The gist of it could be given as:
- it is the force of copyright law that empowers a creator to be in command of how their work can be used.
- the innovative idea of Free and Open Source Software is to embed a statement specifying freedoms of use within the copyrighted work, thus using the restrictive nature of copyright law to enforce those freedoms.
- but the reason it has that force is precisely because only the copyright owner can do that.
- if it was legal to "re-license" software then we could just do that when we liked.
- thus it is no more legal to "re-license" software just because you think it tells you that you can, than if it clearly doesn't tell you that (with the latter being the unstated default).
That is: no grant within a copyrighted work can grant a freedom to overwrite the copyright of itself.
But really that's fine. Instead all the well-crafted software licenses are concerned with the more pragmatic issues of re-using the software.
Sure, none of this changes the issue that combining pieces of software of differing licenses can become confusing in practice. Part of that becomes even harder when that re-usage gets into little pieces.
Let's illustrate that by taking it to the absurd - and treating evry single line as a separately licensed thing.
Let's image we have a 50 line (or 500 line, pick a number you like) program that its creator set with an MIT license. Let's imagine I see a brilliant way to adapt that into something similar-but-different, and I write an additional 50 lines of code, largely interleaved with the original lines.
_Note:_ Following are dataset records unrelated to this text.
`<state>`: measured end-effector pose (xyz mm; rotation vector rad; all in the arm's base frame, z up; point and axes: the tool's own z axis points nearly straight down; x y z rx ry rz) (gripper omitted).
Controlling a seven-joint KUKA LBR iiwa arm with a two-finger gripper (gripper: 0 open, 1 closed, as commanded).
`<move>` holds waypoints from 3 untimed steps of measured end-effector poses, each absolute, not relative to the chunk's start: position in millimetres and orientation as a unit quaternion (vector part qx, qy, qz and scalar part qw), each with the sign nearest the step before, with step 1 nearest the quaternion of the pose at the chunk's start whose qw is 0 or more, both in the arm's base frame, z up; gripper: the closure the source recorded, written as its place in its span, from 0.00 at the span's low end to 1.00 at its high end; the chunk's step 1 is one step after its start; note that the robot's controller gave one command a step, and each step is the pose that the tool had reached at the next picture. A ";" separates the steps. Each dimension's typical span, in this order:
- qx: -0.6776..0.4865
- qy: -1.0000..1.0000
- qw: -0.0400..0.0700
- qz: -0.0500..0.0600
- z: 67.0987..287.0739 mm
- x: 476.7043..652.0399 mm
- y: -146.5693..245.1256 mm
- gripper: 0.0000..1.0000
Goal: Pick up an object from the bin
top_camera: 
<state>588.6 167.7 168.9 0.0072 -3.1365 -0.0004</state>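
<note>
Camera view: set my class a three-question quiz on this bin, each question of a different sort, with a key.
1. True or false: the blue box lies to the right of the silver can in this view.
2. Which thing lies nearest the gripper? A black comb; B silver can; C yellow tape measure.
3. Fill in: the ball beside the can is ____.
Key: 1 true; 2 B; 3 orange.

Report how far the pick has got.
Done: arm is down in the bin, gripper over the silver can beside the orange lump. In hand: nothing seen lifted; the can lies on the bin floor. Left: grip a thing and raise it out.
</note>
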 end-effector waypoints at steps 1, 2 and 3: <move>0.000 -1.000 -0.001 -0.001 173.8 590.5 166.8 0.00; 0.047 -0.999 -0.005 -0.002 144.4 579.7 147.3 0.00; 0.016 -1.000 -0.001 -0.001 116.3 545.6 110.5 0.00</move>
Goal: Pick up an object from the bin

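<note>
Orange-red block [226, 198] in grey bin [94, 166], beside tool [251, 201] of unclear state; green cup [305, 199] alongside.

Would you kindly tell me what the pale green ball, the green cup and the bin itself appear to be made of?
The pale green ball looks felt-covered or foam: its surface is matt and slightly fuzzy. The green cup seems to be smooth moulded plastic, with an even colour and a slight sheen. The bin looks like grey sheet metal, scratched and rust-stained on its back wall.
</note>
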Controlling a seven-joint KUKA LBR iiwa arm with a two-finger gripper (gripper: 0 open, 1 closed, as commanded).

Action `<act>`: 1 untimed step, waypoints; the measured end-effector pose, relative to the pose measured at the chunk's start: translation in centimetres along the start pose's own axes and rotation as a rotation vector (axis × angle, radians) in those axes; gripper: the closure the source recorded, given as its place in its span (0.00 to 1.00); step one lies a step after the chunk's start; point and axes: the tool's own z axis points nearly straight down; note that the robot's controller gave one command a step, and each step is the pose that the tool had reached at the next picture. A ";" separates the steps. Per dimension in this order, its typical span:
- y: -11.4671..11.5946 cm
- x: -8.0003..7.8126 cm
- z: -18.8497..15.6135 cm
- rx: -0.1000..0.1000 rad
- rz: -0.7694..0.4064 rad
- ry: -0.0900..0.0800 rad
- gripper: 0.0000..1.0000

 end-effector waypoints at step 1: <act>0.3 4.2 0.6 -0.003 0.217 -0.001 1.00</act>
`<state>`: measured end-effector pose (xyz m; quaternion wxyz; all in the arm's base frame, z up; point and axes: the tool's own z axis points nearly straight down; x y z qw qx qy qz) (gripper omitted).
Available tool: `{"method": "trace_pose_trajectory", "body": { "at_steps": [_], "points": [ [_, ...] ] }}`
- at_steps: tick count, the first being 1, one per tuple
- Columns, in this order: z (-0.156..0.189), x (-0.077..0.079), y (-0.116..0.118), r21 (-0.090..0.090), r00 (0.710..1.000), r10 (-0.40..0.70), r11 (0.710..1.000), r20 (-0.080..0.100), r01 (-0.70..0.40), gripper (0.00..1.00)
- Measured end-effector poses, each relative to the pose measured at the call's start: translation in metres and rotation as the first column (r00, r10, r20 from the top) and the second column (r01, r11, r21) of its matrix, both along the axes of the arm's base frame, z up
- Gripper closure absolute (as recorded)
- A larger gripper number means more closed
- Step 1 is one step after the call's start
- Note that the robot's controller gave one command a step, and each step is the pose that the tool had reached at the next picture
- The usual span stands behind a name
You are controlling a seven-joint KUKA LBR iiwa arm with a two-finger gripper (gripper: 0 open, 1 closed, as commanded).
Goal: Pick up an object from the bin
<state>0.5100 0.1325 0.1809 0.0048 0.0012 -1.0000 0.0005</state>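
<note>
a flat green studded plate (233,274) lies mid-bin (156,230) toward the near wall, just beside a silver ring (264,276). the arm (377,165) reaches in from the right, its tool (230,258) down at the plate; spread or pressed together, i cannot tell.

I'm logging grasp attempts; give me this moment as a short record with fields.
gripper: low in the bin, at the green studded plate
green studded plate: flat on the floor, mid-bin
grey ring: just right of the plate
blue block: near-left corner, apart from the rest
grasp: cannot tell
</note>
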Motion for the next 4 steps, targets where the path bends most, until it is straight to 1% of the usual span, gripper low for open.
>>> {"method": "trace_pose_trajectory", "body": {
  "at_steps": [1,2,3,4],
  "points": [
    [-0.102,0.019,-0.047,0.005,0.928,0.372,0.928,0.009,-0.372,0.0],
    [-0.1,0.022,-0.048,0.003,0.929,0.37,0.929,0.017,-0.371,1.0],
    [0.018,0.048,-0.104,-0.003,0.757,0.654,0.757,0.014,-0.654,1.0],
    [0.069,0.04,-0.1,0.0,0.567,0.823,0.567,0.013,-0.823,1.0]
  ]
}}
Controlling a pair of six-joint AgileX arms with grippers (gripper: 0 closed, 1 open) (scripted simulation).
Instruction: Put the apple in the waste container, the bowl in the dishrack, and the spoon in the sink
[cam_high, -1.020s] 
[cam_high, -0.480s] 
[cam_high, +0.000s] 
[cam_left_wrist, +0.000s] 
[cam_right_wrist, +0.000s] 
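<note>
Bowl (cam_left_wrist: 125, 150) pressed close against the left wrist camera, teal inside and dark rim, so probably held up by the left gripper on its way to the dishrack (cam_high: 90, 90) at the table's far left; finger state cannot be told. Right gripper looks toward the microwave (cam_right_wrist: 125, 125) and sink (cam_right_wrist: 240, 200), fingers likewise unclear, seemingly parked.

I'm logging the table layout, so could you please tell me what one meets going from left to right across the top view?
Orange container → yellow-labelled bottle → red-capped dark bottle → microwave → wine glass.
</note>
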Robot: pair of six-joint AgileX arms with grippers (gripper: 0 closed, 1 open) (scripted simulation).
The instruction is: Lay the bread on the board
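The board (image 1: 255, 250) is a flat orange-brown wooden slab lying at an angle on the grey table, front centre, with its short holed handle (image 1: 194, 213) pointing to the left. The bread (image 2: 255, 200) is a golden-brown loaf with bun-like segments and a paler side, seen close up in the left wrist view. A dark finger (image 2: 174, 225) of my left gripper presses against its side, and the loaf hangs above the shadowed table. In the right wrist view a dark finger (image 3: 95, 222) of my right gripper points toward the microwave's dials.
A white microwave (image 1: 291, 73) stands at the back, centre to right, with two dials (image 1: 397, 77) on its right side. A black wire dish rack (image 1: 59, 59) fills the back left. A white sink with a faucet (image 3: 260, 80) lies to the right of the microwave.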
And because I'm a different creator, I use a copyleft license, say the GPL for new combined creation.
Some further thought-experiment questions and answers (ok, I Am Not A Lawyer, so these are the opinions I've arrived at).
Q: Can I "re-license" those original 50 lines?
A: No, I cannot, for only the creator of those lines can do that.
Q: Can I release and distribute my new software?
A: Yes.
Q: How do I licence it?
A: I license the whole under the GPL but quote that some parts are covered by other licenses and leave intact the MIT license as covering the original lines.
Q: Does that mean I have to put a license statement with each single line somehow?
A: That would seem overkill, a much more practical thing to do would be to include the original 50 line code as a file in the source and refer to it in the file where there is a mixed use of licenses.
Q: the MIT license means I don't have to release the source code, so then I don't have to release those lines?
A: Using the GPL for the combined work means you have to release the entire source code when you distribute the software, so the point is moot really. You'll therefore be releasing the MIT licensed parts, with their licensing intact.
Free and Open Source Software is about being practical after all. We only have to do the legalisms of software licenses because of the existence of copyright law, not because of the existence of software.
p.s. just to be be clear, none of this changes the familiar issues, fun and difficulties of sorting all those differences among the license types. There's no magic wand being waved here, I'm just making the nickpick that "re-licensing" isn't part of that.